Magical Realism, Writing, Fiction, Politics, Haiku, Books



sábado, septiembre 03, 2011

Labor Day Weekend: Loud And Quiet


The 2010 Demo D at Columbia County Fair

Every year the Columbia County Fair in Chatham, New York is “over Labor Day.” It began as usual this year on Thursday with the demolition derby. The people’s favorite and last year’s big car, 8-cylinder champion “Bomber” let it be known in advance that he wasn’t going to show up for the event. Saddened that this marked the end of an era, the end of a standing tradition, your Bloguero phoned and sent an electronic message to “Bomber” (yes, he is online) that your Bloguero wanted to know wtf was wrong with him. If he could sit in the car without actually hurting himself, he had an obligation to his fans to compete. Guilt apparently does not work on Bomber. He replied laconically that he had gone out on top. No apologies. No explanation. His non-entry made the Demo D a non-event for your Bloguero. So ended one of your Bloguero’s many country traditions: go to the “Beer Tent” for an hour Thursday afternoon and then proceed in a slightly altered but still somewhat upright condition to the grandstand to witness in person the deafeningly loud, smoking, smashing, squealing Demo D. Breathe the smoke and fumes and burning rubber. Some degree of being anaesthetized is always advisable for admission. It’s that toxic. Your Bloguero didn’t go this year. But not to fear. Just because your Bloguero stayed away, you can be sure that thousands of others were simply unaffected by Bomber’s ignominous defection, if they even knew about it. No. They couldn’t care less. They were carrying out their usual rituals without the slightest concern about who the “drivers” (I use the word advisedly) might be. And they had a great, deafening time. As usual. And today there are many totally smashed cars on trailers or in vacant lots waiting for the crushers.

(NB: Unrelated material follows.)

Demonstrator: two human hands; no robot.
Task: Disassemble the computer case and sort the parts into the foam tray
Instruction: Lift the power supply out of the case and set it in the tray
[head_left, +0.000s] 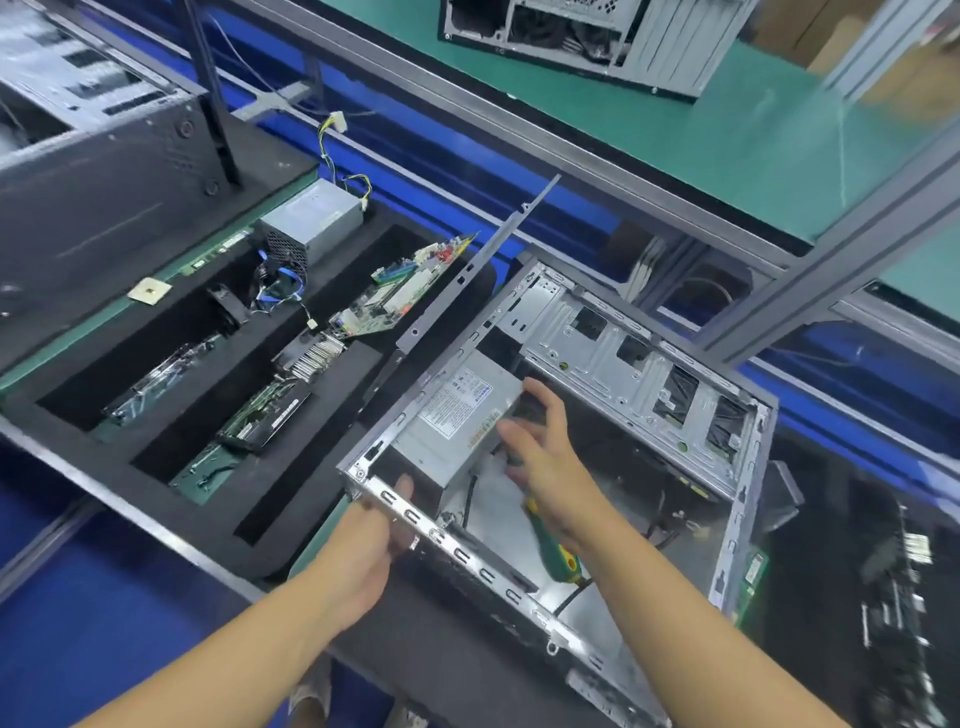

Every year the Spencertown Academy puts on the quiet antidote to the deafening Demo D, the Festival of Books “over Labor Day.” So, of course, your Bloguero arrived on Saturday afternoon to witness it. What your Bloguero wrote about this event in 2006 remains the case:

I was overwhelmed by the number of homeless books and people selecting them to bring home. It wasn’t quite like visiting the morgue, though at first I thought it seemed like rows of dead books, a price tag tied to each of their big toes. No, it was more like an orphanage for the mute or a dog pound. The lucky, cute ones are retrieved, lugged to a new home, and end up on a shelf or under the bed, or God forbid, in the trash. And the unlucky ones, what happens to them? What happens to great ones initially purchased as required reading, ignored for semesters, always resold, eventually tattered, on their last legs, trying to look cute at this sale, trying to avoid the land fill?

I didn’t bring anything home. …

I left the sale sad and confused and depressed. I really don’t have room. If I were a book and could talk like one, maybe I could have consoled some of those great novels, Tolstoy and Dickens, for example, who were left behind, the ones whose time has finally come. “Look,” I would have said. “It’s disgraceful. Readers aren’t what they used to be. They cannot appreciate someone as wonderful, as loving, as well crafted as you. It’s not your fault. And owners aren’t what they used to be either. They won’t keep you. That, too, is not your fault. In the name of feng shui or elimination of clutter or God knows what other golden calf, they’re cleansing you without a thought. It’s a really rotten business. It’s not like the old days when once you found a home they respected you and kept you until an estate sale.”

Your Bloguero told one of the people running the event that he really didn’t need to bring home any more books, that he had enough, thank you. It was a curse, really. She said, “Well, buy some today and you can bring them back by donating them next year.” “Oh,” said your Bloguero, “I should think about this in a different way, as if I were only renting the books.”